▶ YOUR INSTRUCTIONS:
Repeat precisely the span of lines below that opens with the line containing "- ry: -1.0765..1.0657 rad" and closes with the line containing "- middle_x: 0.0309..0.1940", both included.

(Stored data entries)
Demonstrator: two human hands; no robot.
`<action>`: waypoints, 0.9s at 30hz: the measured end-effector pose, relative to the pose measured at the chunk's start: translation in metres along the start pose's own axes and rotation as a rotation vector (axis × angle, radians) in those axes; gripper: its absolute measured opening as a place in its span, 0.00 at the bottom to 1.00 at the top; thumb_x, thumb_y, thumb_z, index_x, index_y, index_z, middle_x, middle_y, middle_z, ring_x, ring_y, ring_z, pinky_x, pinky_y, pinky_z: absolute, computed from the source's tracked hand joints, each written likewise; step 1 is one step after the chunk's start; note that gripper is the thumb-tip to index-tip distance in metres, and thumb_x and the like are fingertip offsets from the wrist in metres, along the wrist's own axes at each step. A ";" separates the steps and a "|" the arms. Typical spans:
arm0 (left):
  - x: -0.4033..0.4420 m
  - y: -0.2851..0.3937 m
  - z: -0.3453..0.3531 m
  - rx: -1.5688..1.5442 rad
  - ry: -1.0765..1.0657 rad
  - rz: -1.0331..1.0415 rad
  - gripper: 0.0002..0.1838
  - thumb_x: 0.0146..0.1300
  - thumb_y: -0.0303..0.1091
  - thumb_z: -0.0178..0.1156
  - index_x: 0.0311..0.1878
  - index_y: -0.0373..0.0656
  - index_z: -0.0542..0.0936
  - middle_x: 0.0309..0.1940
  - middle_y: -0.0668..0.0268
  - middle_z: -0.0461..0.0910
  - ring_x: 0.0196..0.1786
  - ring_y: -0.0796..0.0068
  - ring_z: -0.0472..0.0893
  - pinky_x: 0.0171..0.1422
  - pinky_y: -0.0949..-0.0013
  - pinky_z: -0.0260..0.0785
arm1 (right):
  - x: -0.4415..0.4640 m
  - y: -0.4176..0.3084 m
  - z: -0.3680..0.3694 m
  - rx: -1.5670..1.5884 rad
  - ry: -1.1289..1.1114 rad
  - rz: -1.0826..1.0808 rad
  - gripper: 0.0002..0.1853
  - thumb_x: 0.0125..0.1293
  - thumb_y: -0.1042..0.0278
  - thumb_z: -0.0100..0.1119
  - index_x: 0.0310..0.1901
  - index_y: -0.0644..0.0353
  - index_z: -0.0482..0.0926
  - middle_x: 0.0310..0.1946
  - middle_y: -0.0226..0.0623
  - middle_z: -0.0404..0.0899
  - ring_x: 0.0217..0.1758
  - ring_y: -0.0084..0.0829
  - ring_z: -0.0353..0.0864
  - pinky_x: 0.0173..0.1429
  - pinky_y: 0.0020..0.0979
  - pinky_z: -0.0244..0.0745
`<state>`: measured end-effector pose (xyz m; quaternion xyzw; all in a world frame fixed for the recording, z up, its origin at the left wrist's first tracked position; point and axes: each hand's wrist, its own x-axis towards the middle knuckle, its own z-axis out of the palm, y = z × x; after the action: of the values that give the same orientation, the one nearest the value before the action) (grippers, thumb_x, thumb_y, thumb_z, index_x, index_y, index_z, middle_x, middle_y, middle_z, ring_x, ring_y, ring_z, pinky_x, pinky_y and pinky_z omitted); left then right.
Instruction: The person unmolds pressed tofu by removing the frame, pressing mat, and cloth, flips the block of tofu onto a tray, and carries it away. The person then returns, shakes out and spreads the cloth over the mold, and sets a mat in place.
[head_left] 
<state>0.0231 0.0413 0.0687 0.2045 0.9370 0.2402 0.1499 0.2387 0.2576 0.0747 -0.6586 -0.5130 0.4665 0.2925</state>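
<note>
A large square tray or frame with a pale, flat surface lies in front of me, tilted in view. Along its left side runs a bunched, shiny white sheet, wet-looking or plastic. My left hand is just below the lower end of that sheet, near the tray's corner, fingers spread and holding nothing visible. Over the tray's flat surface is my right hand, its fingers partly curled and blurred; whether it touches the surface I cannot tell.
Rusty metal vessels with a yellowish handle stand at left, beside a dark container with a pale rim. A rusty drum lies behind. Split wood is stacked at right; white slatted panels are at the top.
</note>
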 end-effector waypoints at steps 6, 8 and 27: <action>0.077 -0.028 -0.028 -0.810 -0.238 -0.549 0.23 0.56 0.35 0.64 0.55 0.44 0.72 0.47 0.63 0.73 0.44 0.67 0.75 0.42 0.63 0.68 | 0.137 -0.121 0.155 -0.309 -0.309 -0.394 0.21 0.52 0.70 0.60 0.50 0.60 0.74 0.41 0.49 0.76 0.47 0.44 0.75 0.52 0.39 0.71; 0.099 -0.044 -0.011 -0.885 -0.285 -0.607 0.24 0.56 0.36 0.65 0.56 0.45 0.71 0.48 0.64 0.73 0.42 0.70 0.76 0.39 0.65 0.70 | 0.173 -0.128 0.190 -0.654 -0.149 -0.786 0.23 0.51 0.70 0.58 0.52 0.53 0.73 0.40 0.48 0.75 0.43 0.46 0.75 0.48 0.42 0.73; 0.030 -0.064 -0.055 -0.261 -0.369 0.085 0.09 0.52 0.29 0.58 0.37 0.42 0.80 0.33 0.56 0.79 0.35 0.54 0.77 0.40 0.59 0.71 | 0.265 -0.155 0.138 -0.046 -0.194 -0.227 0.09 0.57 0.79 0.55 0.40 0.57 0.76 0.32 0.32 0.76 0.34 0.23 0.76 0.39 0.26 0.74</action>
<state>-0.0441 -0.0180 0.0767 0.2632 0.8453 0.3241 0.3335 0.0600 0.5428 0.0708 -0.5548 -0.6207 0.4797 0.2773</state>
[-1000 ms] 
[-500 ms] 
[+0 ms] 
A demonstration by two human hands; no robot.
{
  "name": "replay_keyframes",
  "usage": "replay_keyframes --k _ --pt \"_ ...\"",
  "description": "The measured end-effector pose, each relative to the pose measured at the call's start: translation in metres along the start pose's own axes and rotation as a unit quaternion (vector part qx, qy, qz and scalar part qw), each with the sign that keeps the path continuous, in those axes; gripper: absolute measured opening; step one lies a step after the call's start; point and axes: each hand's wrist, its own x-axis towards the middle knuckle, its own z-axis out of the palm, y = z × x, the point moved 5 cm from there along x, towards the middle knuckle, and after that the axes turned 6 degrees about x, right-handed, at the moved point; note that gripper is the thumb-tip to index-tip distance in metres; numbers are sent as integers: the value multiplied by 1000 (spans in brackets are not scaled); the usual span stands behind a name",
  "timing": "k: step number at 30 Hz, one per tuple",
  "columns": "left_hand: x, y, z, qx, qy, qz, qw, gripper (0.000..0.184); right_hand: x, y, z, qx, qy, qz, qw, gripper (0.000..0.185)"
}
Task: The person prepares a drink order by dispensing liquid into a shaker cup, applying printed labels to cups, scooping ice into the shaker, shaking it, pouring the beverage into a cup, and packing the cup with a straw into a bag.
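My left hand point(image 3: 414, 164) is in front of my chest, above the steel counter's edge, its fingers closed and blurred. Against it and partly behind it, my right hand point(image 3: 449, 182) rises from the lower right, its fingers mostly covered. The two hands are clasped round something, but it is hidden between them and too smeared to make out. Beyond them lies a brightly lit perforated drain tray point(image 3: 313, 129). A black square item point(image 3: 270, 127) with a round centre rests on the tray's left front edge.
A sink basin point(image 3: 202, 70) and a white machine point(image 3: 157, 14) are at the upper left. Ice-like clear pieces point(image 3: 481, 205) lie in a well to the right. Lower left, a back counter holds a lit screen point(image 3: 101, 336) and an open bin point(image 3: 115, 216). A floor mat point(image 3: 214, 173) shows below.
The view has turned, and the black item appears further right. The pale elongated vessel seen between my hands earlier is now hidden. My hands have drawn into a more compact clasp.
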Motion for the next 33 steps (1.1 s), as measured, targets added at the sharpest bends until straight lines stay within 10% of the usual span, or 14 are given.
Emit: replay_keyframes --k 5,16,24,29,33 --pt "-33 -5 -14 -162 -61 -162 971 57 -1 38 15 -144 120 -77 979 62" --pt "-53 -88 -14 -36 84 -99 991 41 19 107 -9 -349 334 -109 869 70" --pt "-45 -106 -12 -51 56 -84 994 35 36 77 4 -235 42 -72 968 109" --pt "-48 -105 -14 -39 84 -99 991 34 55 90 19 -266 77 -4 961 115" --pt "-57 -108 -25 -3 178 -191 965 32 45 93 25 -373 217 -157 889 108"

▶ RESPONSE TO THIS EXERCISE:
  - ry: -1.0765..1.0657 rad
  - rz: -1.0331..1.0415 rad
  - gripper: 0.0002..0.1838
  - thumb_x: 0.0146..0.1300
  - thumb_y: -0.0303..0.1091
  - thumb_z: -0.0178..0.1156
  - index_x: 0.0311..0.1878
  - index_y: -0.0373..0.0656
  - index_z: -0.0542..0.0936
  - middle_x: 0.0309..0.1940

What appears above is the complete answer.